Work item:
Retype nothing except the lines below from the one with "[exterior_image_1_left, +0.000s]" through the one with "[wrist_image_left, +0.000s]", exactly, with images left out.
[Extracted information — start]
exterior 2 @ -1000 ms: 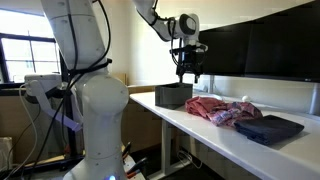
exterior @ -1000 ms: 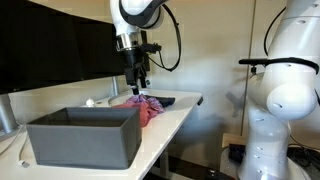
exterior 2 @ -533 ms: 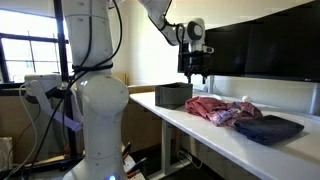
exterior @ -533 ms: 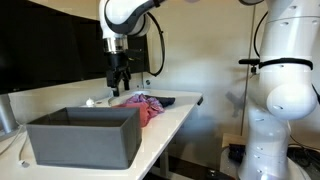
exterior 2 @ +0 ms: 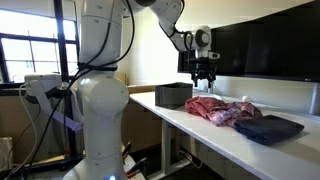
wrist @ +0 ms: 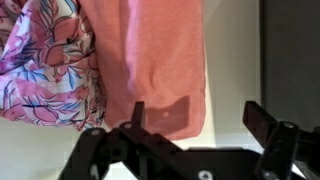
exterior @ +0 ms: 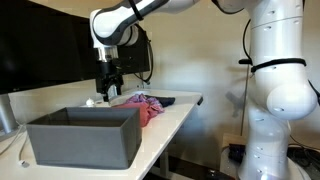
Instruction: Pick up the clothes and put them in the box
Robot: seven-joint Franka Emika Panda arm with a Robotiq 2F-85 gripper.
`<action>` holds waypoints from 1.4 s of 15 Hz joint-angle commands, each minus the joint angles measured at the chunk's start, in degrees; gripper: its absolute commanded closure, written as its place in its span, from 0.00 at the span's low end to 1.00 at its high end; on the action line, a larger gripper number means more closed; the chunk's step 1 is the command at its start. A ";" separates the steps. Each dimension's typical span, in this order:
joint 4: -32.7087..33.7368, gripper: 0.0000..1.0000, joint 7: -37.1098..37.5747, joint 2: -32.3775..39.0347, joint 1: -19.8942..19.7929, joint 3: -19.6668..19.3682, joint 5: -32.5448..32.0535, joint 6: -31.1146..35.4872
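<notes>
A pile of clothes lies on the white table: a pink-red cloth (exterior: 146,107) (exterior 2: 212,108) (wrist: 150,60) and a floral patterned piece (wrist: 40,60). A dark navy garment (exterior 2: 268,127) lies beside them. The dark grey box (exterior: 84,135) (exterior 2: 174,94) stands on the same table, apart from the pile. My gripper (exterior: 106,92) (exterior 2: 205,81) (wrist: 196,118) is open and empty. It hangs above the table over the edge of the pink cloth, between box and pile.
Dark monitors (exterior 2: 270,40) line the wall behind the table. A second white robot (exterior: 280,90) stands beside the table. The table's front edge (exterior: 175,130) is close to the box and clothes.
The arm has swung sideways and lowered a little, moving toward the back edge of the clothes pile. The clothes and box have not moved.
</notes>
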 commanded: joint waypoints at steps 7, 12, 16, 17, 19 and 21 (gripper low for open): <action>-2.54 0.00 0.43 -0.07 -2.96 -5.75 -2.01 0.02; -4.16 0.00 -0.33 -0.13 -2.90 -5.95 -1.17 -1.42; -5.93 0.00 -1.98 -1.10 -2.46 -5.09 -0.07 -3.08; -6.36 0.00 -2.42 -1.30 -2.39 -4.87 0.28 -3.70; -7.02 0.00 -3.28 -1.58 -2.35 -4.39 0.63 -4.83; -7.46 0.00 -3.86 -1.60 -2.24 -4.01 0.68 -5.53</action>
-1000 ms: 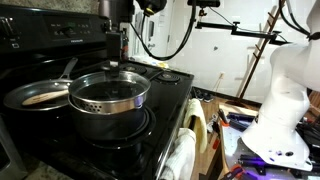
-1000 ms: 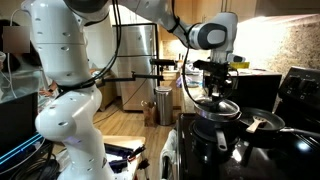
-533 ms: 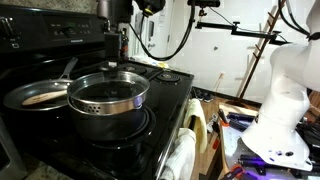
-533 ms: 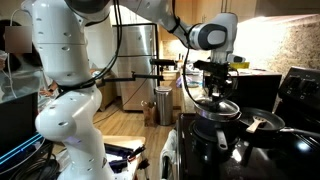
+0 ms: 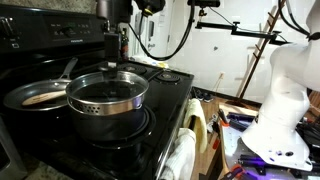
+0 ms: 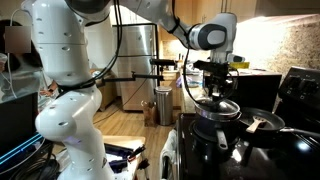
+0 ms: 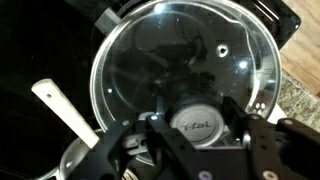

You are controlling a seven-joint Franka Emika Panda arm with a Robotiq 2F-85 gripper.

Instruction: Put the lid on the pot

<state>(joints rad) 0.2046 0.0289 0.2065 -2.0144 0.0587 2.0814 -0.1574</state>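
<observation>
On the black stove (image 5: pixel 172 88), the lid (image 5: pixel 108 90) lies straight below the gripper (image 5: pixel 113 62) and squarely over the pot (image 5: pixel 105 120) — seemingly seated on its rim. Only the wrist view shows the fingers flanking the dark knob (image 7: pixel 200 125); whether they pinch it or merely bracket it, I cannot tell. In both exterior views the knob is hidden — just the steel rim shows.
</observation>
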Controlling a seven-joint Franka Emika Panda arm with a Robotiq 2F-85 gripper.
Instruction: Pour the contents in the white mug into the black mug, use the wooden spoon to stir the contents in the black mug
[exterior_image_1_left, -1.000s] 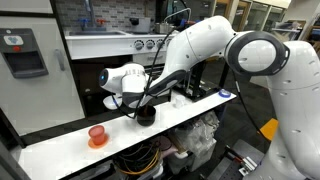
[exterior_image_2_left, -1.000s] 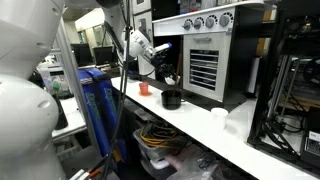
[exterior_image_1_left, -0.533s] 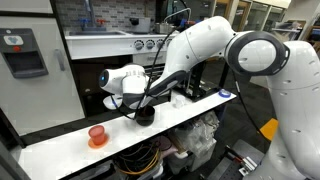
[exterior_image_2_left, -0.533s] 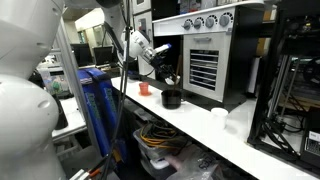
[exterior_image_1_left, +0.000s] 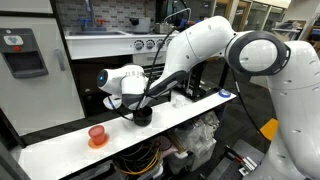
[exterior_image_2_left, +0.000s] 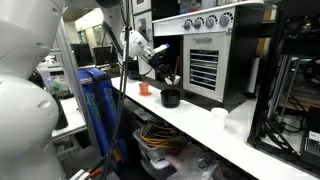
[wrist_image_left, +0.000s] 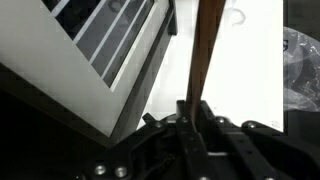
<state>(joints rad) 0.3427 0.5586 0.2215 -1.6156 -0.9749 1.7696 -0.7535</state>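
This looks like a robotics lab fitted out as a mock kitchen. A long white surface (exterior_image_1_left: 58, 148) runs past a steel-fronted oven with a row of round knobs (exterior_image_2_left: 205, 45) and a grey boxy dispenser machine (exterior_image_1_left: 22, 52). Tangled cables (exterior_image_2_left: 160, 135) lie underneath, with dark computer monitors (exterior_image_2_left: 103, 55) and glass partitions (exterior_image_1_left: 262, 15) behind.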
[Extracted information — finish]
Task answer:
[exterior_image_1_left, +0.000s] 
[exterior_image_2_left, +0.000s] 
[wrist_image_left, +0.000s] 

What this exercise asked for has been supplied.